■ Work item: Look below for the lines from the one with "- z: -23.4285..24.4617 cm" to the one with "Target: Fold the", and copy exactly those lines, both ends included.

■ Source data:
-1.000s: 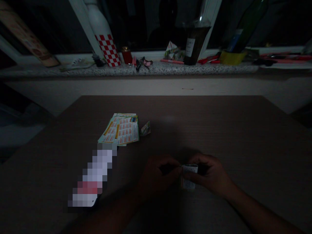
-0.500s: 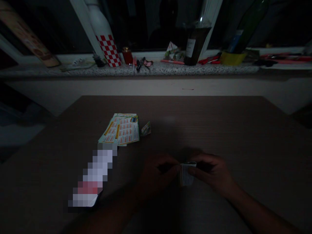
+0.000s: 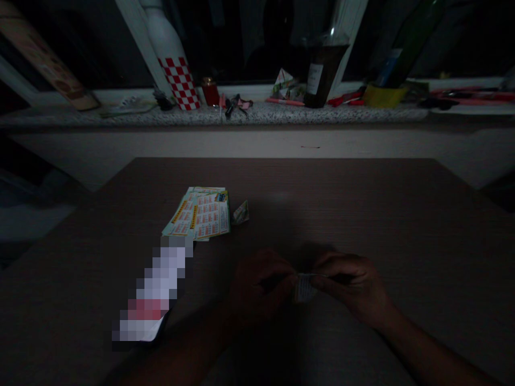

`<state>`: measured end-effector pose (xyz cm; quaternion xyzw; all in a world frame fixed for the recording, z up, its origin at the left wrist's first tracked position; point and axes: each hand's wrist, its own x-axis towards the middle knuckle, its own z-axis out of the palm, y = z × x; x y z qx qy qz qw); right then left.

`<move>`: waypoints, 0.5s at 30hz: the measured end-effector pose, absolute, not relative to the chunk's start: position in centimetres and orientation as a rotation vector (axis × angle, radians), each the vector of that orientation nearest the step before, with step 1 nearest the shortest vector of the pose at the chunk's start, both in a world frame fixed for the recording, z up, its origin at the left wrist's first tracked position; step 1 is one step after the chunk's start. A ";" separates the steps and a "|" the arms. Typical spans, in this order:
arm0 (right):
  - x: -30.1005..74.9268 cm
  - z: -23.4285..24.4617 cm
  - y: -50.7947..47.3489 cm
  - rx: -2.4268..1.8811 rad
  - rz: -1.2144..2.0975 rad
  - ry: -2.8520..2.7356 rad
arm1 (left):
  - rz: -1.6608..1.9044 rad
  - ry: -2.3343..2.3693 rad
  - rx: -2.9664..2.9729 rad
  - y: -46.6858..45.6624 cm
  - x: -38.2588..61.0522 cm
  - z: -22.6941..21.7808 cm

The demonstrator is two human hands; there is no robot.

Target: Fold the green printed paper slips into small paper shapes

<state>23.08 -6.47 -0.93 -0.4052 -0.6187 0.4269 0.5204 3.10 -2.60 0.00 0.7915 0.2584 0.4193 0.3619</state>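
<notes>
A small folded piece of printed paper [image 3: 305,289] is held above the table between both hands. My left hand [image 3: 261,284] pinches its left side between thumb and fingers. At the opposite side, my right hand [image 3: 352,281] grips the paper's upper right corner, thumb toward me. Farther off to the left lies a fanned stack of printed paper slips [image 3: 209,217] with rows of orange and white print. Beside that stack rests a small folded paper piece [image 3: 241,213] with a pointed tip. Dim light hides the finer folds.
A bright, blurred-out phone-like device [image 3: 161,284] lies left of my left forearm on the brown table [image 3: 362,203]. Along the granite windowsill [image 3: 265,115] stand a red-checked white bottle [image 3: 177,75], a dark labelled bottle [image 3: 317,75], a small red jar [image 3: 210,92] and a yellow holder [image 3: 384,96].
The paper's top opening has flattened to a thin edge between my fingers, and the paper tilts a little. My right hand has shifted slightly. Other things stay where they were.
</notes>
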 end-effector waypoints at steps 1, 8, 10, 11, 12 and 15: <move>23.1 -0.9 -6.5 -0.963 1.026 -1.480 | 1.082 0.663 2.043 -2.6 3.1 0.0; 23.7 -1.2 -6.6 -0.942 0.987 -1.485 | 1.023 0.724 2.018 -2.8 2.9 0.4; 23.7 -1.2 -6.6 -0.939 0.973 -1.497 | 1.014 0.729 1.995 -2.9 2.9 0.4; 23.7 -1.2 -6.6 -0.939 0.965 -1.500 | 1.016 0.729 1.981 -2.9 2.9 0.4; 23.7 -1.1 -6.6 -0.938 0.956 -1.502 | 1.026 0.725 1.967 -2.9 3.0 0.3; 23.6 -0.9 -6.7 -0.938 0.938 -1.508 | 1.061 0.717 1.929 -2.9 3.1 0.3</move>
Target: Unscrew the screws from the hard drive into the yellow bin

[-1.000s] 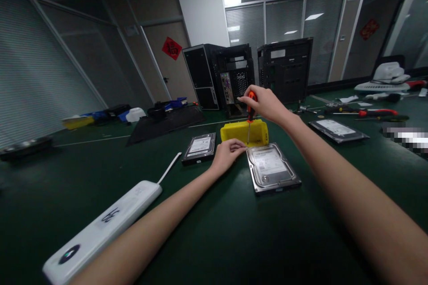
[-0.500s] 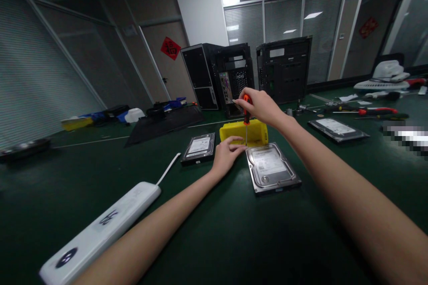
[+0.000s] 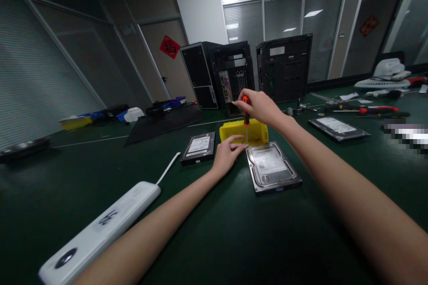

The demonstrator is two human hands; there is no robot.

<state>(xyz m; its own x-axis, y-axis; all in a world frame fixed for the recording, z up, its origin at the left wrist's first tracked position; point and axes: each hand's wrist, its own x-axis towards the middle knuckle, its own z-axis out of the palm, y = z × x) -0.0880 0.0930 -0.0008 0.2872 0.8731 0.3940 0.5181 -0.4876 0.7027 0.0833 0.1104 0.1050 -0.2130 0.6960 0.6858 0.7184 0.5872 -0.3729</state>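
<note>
My right hand (image 3: 261, 107) is closed round the orange handle of a screwdriver (image 3: 246, 117), held upright with its thin shaft pointing down at the far left corner of a silver hard drive (image 3: 272, 167). My left hand (image 3: 228, 153) rests on the green table beside that corner, its fingers curled together against the drive's edge. A yellow plastic tray (image 3: 256, 132) sits just behind both hands.
A second hard drive (image 3: 199, 146) lies left of the yellow tray and a third (image 3: 338, 128) to the right. Two open computer cases (image 3: 234, 77) stand at the back. A white power strip (image 3: 100, 230) lies near left. Tools (image 3: 374, 109) lie far right.
The view has drifted slightly. My right hand with the screwdriver has shifted a little left and down towards the drive's corner. My left hand has stayed by the drive.
</note>
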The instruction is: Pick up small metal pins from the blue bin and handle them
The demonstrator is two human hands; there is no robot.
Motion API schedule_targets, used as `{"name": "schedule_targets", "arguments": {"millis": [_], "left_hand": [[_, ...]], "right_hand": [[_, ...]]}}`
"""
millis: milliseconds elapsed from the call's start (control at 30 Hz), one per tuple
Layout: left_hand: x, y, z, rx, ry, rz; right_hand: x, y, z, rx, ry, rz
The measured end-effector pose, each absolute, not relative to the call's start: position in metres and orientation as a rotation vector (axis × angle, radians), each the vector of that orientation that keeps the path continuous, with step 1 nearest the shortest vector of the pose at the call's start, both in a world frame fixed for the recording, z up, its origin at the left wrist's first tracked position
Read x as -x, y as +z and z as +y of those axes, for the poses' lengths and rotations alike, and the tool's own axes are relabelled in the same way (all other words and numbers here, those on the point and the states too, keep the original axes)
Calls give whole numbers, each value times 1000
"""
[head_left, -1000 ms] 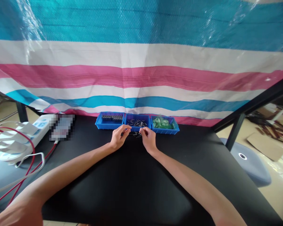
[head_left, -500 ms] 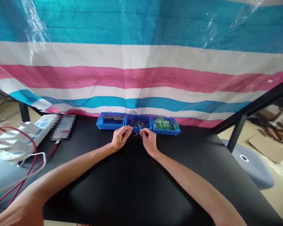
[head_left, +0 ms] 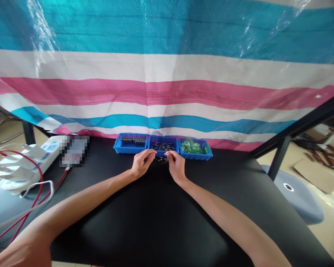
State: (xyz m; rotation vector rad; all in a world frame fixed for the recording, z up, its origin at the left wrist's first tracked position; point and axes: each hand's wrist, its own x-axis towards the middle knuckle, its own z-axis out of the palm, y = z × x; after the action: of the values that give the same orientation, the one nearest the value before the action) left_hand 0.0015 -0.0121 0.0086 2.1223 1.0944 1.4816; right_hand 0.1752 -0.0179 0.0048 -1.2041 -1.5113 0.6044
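"What's closest to the person?"

"The black tabletop (head_left: 153, 218), with both forearms reaching over it. A red cable (head_left: 40, 168) and a white one loop across its left side."

"And the hands?"

"The left hand (head_left: 141, 163) and the right hand (head_left: 177, 166) are apart from each other, near the middle tray. Each has its fingers bent toward the thumb. Whether either one grips anything, I can't tell; the fingertips are too small."

"Where are the loose pins (head_left: 161, 160)?"

"On the tabletop between the hands, just in front of the middle blue tray (head_left: 161, 153). That tray holds more thin metal pins (head_left: 163, 145), scattered."

"What flanks it?"

"The left blue tray (head_left: 128, 150), with dark cylinders (head_left: 133, 140) in rows, and the right blue tray (head_left: 196, 156), with green packets (head_left: 193, 147). All three stand side by side."

"Further left?"

"A white power strip (head_left: 48, 150) with plugs in it, beside a pixelated object (head_left: 74, 150)."

"Behind everything?"

"A striped sheet (head_left: 161, 92) in blue, white and pink. Off to the right, past the tabletop's edge, there's a grey stool (head_left: 297, 198) and flat cardboard (head_left: 317, 176) on the floor."
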Motion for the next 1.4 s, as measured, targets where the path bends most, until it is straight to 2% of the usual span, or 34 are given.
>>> {"name": "schedule_targets", "arguments": {"millis": [300,533,767,933,1200,1400], "left_hand": [[-2,8,-11,-2251,1377,1452],[-4,8,-11,-2556,675,1736],[-3,6,-11,-2597,401,1765],[-1,2,-9,-2617,439,1742],[1,-5,-9,-2658,906,1531],[1,-5,-10,-2673,1045,1402]], "right_hand": [[-174,4,-19,1169,591,-1544],[-174,3,-20,1182,590,-1538],[-173,3,-20,1189,606,-1540],[-173,4,-20,1194,613,-1569],[-174,2,-16,1228,629,-1664],[-172,2,-15,1199,667,-1796]]}}
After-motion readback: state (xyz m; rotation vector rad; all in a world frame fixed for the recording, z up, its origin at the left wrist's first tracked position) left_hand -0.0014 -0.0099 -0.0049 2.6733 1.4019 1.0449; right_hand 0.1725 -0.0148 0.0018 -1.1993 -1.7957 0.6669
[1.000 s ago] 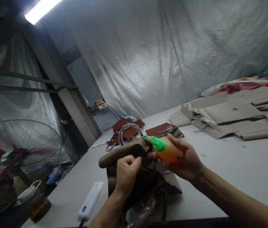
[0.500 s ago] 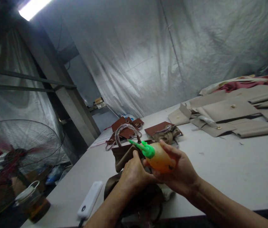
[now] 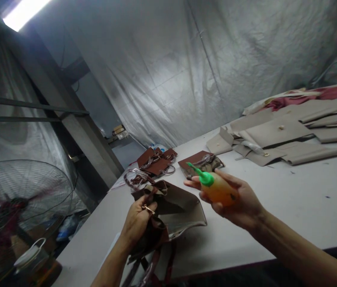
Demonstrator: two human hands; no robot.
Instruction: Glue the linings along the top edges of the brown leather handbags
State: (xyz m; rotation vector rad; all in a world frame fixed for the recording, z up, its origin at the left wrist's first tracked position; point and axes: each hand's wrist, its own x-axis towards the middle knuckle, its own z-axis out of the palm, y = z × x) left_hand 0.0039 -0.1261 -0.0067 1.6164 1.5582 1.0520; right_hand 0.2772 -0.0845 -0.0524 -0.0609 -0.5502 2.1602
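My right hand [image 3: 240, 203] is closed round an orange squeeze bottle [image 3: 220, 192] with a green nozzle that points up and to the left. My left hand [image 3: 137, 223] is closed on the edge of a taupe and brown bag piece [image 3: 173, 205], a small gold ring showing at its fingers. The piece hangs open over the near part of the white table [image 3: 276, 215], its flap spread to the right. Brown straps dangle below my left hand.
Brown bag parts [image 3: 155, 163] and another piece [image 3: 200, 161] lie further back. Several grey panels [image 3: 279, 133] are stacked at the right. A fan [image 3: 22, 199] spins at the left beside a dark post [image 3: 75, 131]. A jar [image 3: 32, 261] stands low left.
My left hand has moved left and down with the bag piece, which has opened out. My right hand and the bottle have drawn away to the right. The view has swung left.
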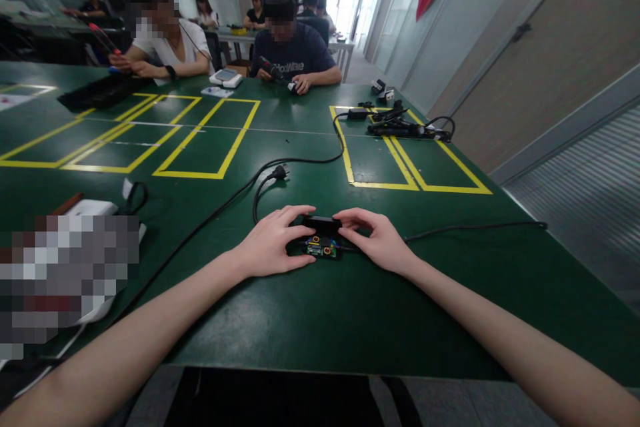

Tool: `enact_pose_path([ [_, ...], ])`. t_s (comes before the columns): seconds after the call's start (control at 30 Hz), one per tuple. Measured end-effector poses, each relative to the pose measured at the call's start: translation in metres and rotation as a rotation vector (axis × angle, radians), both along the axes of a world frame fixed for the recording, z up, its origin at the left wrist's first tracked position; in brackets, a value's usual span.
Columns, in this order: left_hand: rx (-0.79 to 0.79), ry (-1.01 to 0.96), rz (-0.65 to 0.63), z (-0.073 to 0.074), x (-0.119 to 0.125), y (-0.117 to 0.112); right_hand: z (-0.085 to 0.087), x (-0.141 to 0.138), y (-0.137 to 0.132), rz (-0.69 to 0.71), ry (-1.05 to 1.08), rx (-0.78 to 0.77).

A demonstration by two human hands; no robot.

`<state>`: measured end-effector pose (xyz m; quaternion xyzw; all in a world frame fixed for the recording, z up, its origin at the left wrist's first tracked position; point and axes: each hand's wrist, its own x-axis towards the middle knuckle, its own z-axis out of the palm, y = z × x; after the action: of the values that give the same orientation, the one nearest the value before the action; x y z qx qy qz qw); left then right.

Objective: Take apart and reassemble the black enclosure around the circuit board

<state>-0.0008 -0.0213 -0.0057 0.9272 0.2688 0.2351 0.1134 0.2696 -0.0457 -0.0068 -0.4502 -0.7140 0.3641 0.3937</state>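
Observation:
A small black power adapter [321, 237] lies on the green table [320, 320] with its case open, so a circuit board with orange parts shows. My left hand [273, 243] grips its left end, fingers curled over the top. My right hand [377, 240] pinches its right end. A black cable [475, 228] runs off to the right from the adapter.
A black power cord with a plug [278, 173] loops just beyond my hands. Yellow tape rectangles [205, 140] mark the table. More adapters and cables [400, 125] lie at the far right. Two people sit working at the far side. A white device [90, 208] lies at my left.

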Motion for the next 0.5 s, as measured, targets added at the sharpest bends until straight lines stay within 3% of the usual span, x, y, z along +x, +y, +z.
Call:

■ Answer to the exercise:
  - z: -23.4285..24.4617 cm
  - y: -50.7947..47.3489 cm
  - rx: -2.4268..1.8811 rad
  - rz: -1.2144..2.0975 rad
  - ry: -2.8520..2.7356 rad
arm1 (left):
  - rz: -1.6608..1.9044 rad
  - ry: -2.3343..2.3693 rad
  - rx: -2.9664..2.9729 rad
  - y: -46.6858..45.6624 cm
  - x: -38.2588..61.0522 cm
  - z: -22.6941..21.7808 cm

The demonstrator is two human hands; there is no robot.

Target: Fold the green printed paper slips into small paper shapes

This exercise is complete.